By Joshua Bowling
Rio Reimagined, a project pioneered by Sen. John McCain to revitalize dozens of miles along the Salt and Gila rivers through metro Phoenix, could see more funding and personnel under proposed legislation.
The U.S. Environmental Protection Agency in 2020 gave the Rio Reimagined project a special federal designation that promised to cut red tape, pave the way for grants and help local leaders decide where to best spend federal money.
Now, Sens. Kyrsten Sinema, D-Arizona, and John Cornyn, R-Texas, have introduced legislation that would give the Urban Waters Federal Partnership, which coordinates 20 projects with the special federal designation, $10 million annually for five years and a dedicated staffer on each of the 20 projects who can wrangle all the federal, state, tribal and municipal entities involved.
“We’re continuing the important work started by Sen. John McCain in revitalizing the Rio Reimagined project, which will improve water systems, boost economic growth and reconnect communities,” Sinema said in a statement.
Nearly 1 year since Rio Reimagined received special EPA designation
A diverse group of local, state and federal leaders, such as Gila River Indian Community Governor Stephen Roe Lewis, then-Buckeye Mayor Jackie Meck, Cindy McCain and Arizona State University President Michael Crow, gathered in late 2020 to announce the project’s federal designation.
The group touted the designation as the push Rio Reimagined needed to hit the ground running.
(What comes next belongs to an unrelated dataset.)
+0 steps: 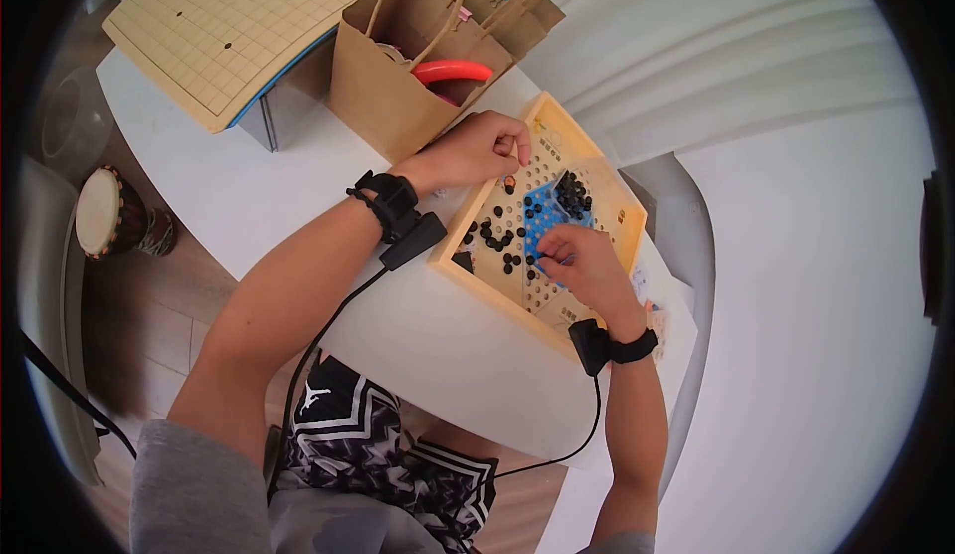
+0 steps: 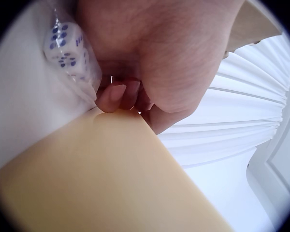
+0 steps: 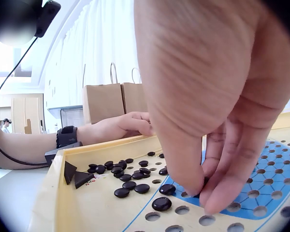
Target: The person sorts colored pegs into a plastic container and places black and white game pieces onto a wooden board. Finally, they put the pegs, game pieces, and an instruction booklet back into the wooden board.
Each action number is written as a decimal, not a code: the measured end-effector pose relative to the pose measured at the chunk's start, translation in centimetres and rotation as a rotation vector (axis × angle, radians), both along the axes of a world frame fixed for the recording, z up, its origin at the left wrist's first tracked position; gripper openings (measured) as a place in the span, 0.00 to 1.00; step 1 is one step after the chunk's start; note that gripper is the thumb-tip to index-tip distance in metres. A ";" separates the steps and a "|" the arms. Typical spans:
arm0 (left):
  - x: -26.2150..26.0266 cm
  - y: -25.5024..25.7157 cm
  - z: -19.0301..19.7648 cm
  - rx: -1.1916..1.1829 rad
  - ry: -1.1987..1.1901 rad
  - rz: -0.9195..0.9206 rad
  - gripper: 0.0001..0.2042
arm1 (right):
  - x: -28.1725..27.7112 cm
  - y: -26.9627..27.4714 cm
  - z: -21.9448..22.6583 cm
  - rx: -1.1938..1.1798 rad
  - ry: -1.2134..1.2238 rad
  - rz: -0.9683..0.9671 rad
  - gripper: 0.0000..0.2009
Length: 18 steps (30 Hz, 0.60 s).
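My right hand (image 1: 589,274) reaches down into a shallow yellow wooden tray (image 3: 43,210), its thumb and fingers pinching a small dark piece largely hidden between them. Below the fingertips lies a blue patterned area with holes (image 3: 268,186). Loose black pieces (image 3: 141,188) lie left of the fingers, two close to the thumb. A clear bag of black pieces (image 1: 574,194) rests beyond this hand. My left hand (image 1: 477,151) rests at the tray's upper left edge, fingers loosely curled, with nothing seen in it. Beside it, the left wrist view shows dice in a clear bag (image 2: 66,43).
Brown paper bags (image 1: 383,87) stand behind my left hand, one holding a red curved thing (image 1: 453,71). A gridded board (image 1: 229,27) lies at the upper left of the white table (image 1: 398,345). A drum (image 1: 104,214) stands on the floor. Cables hang from both wrists.
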<state>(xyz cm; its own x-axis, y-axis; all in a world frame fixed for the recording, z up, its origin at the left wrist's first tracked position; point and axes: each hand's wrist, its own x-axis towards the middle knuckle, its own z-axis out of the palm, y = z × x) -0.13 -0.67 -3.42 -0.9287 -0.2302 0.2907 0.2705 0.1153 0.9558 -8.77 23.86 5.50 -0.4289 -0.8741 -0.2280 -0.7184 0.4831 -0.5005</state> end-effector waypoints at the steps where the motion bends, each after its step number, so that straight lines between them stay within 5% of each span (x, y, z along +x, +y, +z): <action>1: -0.1 0.0 0.0 -0.007 -0.003 -0.001 0.03 | -0.1 0.0 0.0 0.000 -0.007 0.012 0.07; 5: 0.1 0.2 0.1 -0.015 0.055 0.005 0.03 | -0.7 -0.1 0.6 -0.104 0.066 -0.014 0.08; 7: 0.5 0.3 0.6 -0.003 0.028 0.003 0.03 | -1.2 -0.5 1.7 -0.265 0.169 -0.237 0.09; 8: 0.5 0.3 0.5 -0.002 0.026 0.002 0.03 | -1.8 -0.6 1.5 -0.355 0.215 -0.162 0.08; 12: 0.0 0.1 0.3 -0.019 0.022 0.011 0.03 | -1.2 -0.5 1.6 -0.347 0.251 -0.121 0.09; 18: 0.1 0.1 0.2 -0.024 0.018 0.015 0.03 | 2.5 -0.7 1.7 -0.010 0.010 0.055 0.13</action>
Arizonans have talked for decades about revitalizing the Valley’s river corridors — and have made progress with major projects such as Tempe Town Lake — but this designation would go a long way in streamlining federal resources, they said at the time.
“It’s been said that this river gave life to this Valley and now it’s time to return life to this river,” former EPA Administrator Andrew Wheeler said at the announcement.
Rio Reimagined is the 20th and most recent project to receive the Urban Waters Federal Partnership designation. Other projects with the designation include the Los Angeles River Watershed, the Middle Rio Grande Watershed in Albuquerque and the San Antonio River Watershed in Bexar County, Texas.
Cindy McCain speaks March 30, 2018, during the Rio Reimagined meeting at the Tempe Center for the Arts. If named to take her late husband’s Senate seat, she could represent his legacy while pursuing her own priorities, such as fighting human trafficking.
Officials said the designation would kick-start work that’s already underway. In recent years, efforts to restore the rivers have included:
A partnership between Phoenix, Avondale, Tempe and ASU to assess and clean up land near the Salt River with a $1.4 million grant from the EPA.
Efforts in far west Buckeye to clear invasive plants that for years have choked off the Gila River’s flow.
“For centuries, the Salt River has been the lifeblood of the Valley,” Cindy McCain, chair of the McCain Institute for International Leadership’s board of trustees, said at the time. “Looking at the river today, I see what John McCain saw … something that would keep future generations here.”
For decades, Arizonans have dreamt of reviving Valley’s river corridor
The more recent plans to revitalize the Valley’s river corridors are reminiscent of decades-old plans pitched by a group of college students.
Students at ASU in the 1960s pitched the “Rio Salado Project” as a way to bring new life to the Salt River, as well as the six cities and two Native American reservations it touches, by developing along the river.